Print this span of the material below exactly: the line with "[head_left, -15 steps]", the line with "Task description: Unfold", and every line between them, but nothing else.

■ DATA PROVIDED:
+++

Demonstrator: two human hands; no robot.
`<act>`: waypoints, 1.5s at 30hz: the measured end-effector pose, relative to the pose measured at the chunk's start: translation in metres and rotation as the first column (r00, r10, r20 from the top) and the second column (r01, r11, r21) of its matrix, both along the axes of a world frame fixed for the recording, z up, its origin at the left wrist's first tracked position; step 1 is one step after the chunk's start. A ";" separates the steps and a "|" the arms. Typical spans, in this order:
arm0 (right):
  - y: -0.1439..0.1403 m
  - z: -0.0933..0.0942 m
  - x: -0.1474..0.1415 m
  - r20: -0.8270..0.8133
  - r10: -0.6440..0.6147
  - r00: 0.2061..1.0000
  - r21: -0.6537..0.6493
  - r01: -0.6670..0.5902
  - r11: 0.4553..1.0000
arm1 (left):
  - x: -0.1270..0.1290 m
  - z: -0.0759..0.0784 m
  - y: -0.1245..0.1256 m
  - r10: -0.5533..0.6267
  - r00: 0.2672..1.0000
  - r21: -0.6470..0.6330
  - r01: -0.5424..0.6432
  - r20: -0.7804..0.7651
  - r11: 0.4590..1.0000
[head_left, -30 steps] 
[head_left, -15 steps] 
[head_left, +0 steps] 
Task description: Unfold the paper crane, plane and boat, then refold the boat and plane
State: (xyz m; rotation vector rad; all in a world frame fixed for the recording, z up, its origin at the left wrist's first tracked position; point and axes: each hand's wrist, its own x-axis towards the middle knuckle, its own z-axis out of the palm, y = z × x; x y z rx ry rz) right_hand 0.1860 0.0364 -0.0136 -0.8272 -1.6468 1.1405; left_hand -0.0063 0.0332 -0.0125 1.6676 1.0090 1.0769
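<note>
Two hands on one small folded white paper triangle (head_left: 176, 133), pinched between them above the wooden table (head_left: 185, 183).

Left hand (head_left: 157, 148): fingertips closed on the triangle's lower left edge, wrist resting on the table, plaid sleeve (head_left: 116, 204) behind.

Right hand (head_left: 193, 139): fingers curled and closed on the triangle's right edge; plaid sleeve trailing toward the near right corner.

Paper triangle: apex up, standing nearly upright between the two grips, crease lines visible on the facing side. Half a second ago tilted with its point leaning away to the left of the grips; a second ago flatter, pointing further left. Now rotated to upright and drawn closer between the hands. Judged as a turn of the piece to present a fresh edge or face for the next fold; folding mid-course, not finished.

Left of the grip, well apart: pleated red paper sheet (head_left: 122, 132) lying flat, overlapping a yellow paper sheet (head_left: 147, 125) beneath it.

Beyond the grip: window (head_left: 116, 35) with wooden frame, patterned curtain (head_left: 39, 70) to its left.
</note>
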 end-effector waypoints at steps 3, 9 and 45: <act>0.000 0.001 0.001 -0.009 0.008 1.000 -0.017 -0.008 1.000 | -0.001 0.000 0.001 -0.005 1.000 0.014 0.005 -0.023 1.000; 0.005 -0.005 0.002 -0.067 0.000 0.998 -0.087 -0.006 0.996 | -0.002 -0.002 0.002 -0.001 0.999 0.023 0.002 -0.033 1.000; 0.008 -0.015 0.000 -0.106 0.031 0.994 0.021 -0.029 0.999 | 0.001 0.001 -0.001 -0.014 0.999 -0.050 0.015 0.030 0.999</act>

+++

■ EXERCISE OUTPUT:
[head_left, -15 steps] 
[head_left, +0 steps] 
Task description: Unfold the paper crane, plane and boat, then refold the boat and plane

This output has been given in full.